Tuesday, October 31, 2006


Movie of the Year: Good Night and Good Luck

By now, you've heard of Good Night and Good Luck. If you haven't, go see it. Why? Because this movie distills, in poignant frames, what exactly makes America great. It does this by standing the good in stark contrast with the shadows that darken America every odd decade or so.

The shadows of fear.

Fear of Communism quieted the Americans who would otherwise balk at Senator McCarthy's overreaching, unjust and illegal Inquisition. Accusations based on hearsay. Forbidding or limiting the powers of counsel. Civil liberties decided by a closed circuit with closed evidence. Wide powers given to government. Sound familiar? Incredibly, it is a news program, acting as a pulse/idea.conduit for the nation, that finally drums up enough courage to defeat the villainy of the times.

Which is strange because Americans nowadays are familiar with a different breed of news and tv programs. Shows filled with Dane Cook aphorisms and the Jay Leno-style transcripts of non-controversy. Because John Q. Public (and the resulting advertising dollars) don't like uncomfortable things, they don't enjoy being insulted, being told they are wrong, or being shown that not only are there awful things happening, but that they themselves allow it to happen. 'Dancing with the Stars' is much tastier fare, and easier to keep down.

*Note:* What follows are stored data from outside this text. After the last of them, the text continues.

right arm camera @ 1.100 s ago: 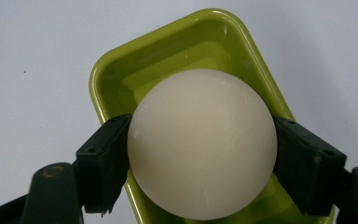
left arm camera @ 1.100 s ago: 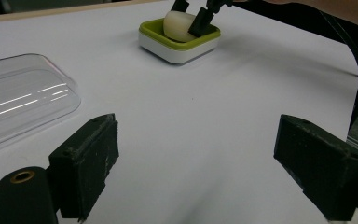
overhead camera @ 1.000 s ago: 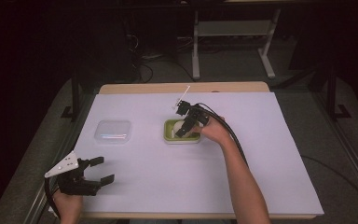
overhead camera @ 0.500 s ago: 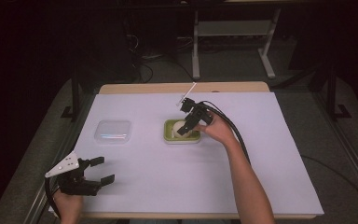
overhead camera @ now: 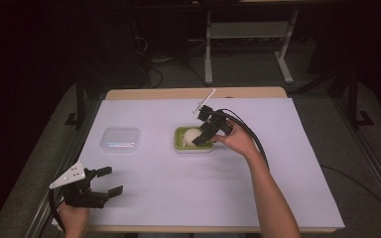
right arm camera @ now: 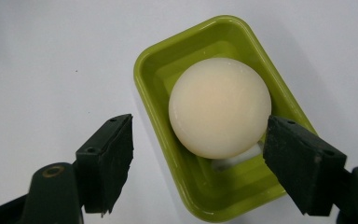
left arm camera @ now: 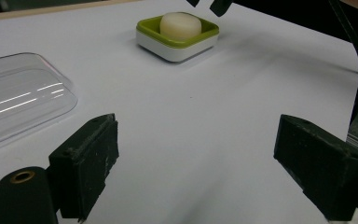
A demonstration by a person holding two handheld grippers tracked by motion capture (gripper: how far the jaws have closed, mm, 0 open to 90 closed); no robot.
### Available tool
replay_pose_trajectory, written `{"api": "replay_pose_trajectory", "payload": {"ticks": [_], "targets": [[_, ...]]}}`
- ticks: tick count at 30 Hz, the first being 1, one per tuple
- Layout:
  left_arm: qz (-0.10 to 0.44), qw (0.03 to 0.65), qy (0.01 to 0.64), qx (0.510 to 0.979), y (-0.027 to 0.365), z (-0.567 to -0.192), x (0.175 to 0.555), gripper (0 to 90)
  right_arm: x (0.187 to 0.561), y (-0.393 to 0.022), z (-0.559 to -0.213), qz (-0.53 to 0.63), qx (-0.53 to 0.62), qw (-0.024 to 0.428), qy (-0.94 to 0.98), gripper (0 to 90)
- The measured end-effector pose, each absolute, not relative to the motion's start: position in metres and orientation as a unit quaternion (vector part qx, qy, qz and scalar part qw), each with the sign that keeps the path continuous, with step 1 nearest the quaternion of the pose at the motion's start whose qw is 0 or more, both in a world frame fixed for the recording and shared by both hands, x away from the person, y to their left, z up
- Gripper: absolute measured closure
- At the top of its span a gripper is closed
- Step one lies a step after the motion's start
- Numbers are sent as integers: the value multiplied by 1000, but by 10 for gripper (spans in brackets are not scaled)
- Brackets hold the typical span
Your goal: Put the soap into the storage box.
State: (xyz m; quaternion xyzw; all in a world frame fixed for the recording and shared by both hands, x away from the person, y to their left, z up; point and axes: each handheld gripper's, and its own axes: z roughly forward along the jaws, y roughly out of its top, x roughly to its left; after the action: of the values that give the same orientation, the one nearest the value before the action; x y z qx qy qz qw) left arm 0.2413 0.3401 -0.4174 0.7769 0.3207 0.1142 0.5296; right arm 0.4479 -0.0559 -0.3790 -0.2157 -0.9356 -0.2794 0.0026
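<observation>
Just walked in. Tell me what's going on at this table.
A person holds tongs in each hand. The right tongs hover open over a green dish in the middle of the table, with a round white soap sitting in it. The left tongs rest open near the front left corner, holding nothing. A clear plastic lid lies left of the dish.
</observation>
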Motion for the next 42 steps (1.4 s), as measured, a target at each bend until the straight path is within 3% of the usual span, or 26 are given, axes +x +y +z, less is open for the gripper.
{"api": "replay_pose_trajectory", "payload": {"ticks": [42], "targets": [[111,538,328,769,341,-417,243,131,400,-119,-376,-317,-237,5,-918,245]]}}
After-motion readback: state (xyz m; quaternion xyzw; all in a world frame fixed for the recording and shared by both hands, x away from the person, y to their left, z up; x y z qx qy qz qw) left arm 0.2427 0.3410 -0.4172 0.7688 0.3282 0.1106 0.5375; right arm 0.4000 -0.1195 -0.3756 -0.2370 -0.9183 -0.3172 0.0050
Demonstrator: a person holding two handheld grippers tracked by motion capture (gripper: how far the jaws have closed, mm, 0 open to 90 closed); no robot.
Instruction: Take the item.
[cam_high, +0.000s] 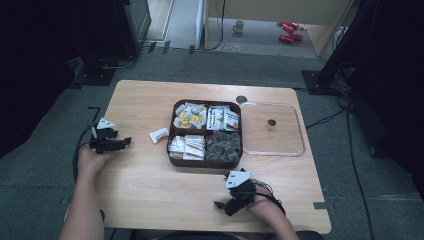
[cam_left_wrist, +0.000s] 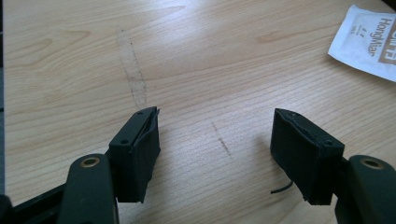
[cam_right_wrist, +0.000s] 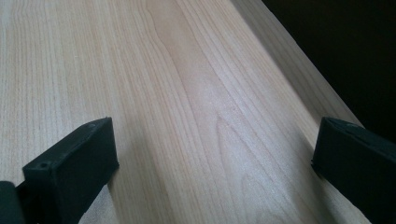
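Observation:
A brown four-compartment tray (cam_high: 206, 162) sits mid-table, filled with white and yellow sachets and dark packets. One white sachet (cam_high: 159, 135) lies loose on the wood just left of the tray; it also shows at the upper right of the left gripper view as a printed white sachet (cam_left_wrist: 366, 43). My left gripper (cam_high: 125, 142) rests at the table's left edge, pointing toward that sachet, open and empty (cam_left_wrist: 215, 140). My right gripper (cam_high: 222, 206) hovers near the front edge below the tray, open with bare wood between its jaws (cam_right_wrist: 210, 144).
A clear plastic lid (cam_high: 272, 129) lies flat to the right of the tray. The wooden table (cam_high: 150, 190) ends close to the right gripper's jaws. Dark equipment and cables surround the table on the floor.

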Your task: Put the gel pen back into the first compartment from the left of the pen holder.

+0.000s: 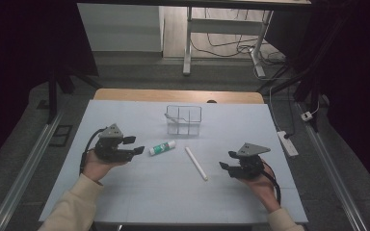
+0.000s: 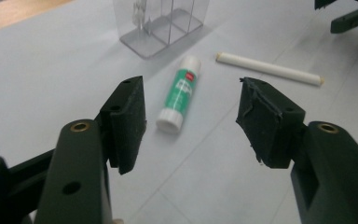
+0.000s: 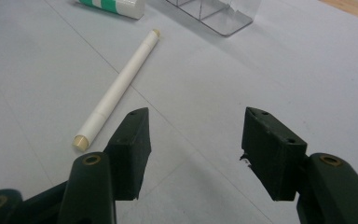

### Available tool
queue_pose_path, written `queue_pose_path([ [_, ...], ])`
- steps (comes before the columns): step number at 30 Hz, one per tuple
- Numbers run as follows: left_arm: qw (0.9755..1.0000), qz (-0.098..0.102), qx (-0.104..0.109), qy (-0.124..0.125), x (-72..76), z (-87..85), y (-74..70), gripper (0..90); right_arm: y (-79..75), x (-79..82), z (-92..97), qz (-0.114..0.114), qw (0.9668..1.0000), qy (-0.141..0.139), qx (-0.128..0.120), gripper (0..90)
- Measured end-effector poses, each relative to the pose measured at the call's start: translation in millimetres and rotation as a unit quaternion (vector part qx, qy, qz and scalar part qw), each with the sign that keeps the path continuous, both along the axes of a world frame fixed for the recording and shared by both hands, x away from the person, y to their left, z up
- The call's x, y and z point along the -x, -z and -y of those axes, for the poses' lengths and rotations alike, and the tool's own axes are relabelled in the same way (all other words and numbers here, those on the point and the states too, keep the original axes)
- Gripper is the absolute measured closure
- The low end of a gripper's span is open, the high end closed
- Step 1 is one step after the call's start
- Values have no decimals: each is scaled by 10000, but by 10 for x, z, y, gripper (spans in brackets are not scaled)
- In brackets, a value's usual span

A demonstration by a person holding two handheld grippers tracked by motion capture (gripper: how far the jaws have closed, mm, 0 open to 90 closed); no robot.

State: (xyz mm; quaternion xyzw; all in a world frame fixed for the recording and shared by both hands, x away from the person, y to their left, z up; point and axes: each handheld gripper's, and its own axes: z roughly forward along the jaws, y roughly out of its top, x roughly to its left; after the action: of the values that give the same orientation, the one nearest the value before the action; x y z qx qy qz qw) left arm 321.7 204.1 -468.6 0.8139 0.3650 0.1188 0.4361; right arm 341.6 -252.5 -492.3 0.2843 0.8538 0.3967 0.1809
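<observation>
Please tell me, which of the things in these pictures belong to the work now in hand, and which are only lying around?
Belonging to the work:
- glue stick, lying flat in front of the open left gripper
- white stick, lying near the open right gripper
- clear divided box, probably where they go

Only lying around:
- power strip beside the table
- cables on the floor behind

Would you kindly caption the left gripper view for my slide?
Open left gripper aimed at a glue stick lying flat, with a white rod and clear organizer beyond.
</observation>
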Motion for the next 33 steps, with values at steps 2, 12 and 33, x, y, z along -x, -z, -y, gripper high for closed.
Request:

"For surely we shall pay for using this most powerful instrument of communication to insulate the citizenry from the hard and demanding realities which must be faced if we are to survive. I mean the word survive literally. If there were to be a competition in indifference, or perhaps in insulation from reality, then Nero and his fiddle, Chamberlain and his umbrella, could not find a place on an early afternoon sustaining show. If Hollywood were to run out of Indians, the program schedules would be mangled beyond all recognition. Then some courageous soul with a small budget might be able to do a documentary telling what, in fact, we have done--and are still doing--to the Indians in this country. But that would be unpleasant. And we must at all costs shield the sensitive citizens from anything that is unpleasant."

"If we confuse dissent with disloyalty — if we deny the right of the individual to be wrong, unpopular, eccentric or unorthodox — if we deny the essence of racial equality then hundreds of millions in Asia and Africa who are shopping about for a new allegiance will conclude that we are concerned to defend a myth and our present privileged status. Every act that denies or limits the freedom of the individual in this country costs us the. . . confidence of men and women who aspire to that freedom and independence of which we speak and for which our ancestors fought."
– Ford Fiftieth Anniversary Show, CBS and NBC, June 1953, "Conclusion." Murrow: His Life and Times, A.M. Sperber, Freundlich Books, 1986

"We cannot defend freedom abroad by deserting it at home."

"We will not walk in fear, one of another. We will not be driven by fear into an age of unreason if we dig deep in our history and doctrine and remember that we are not descended from fearful men, not from men who feared to write, to speak, to associate and to defend causes which were for the moment unpopular. We can deny our heritage and our history, but we cannot escape responsibility for the result. There is no way for a citizen of the Republic to abdicate his responsibility."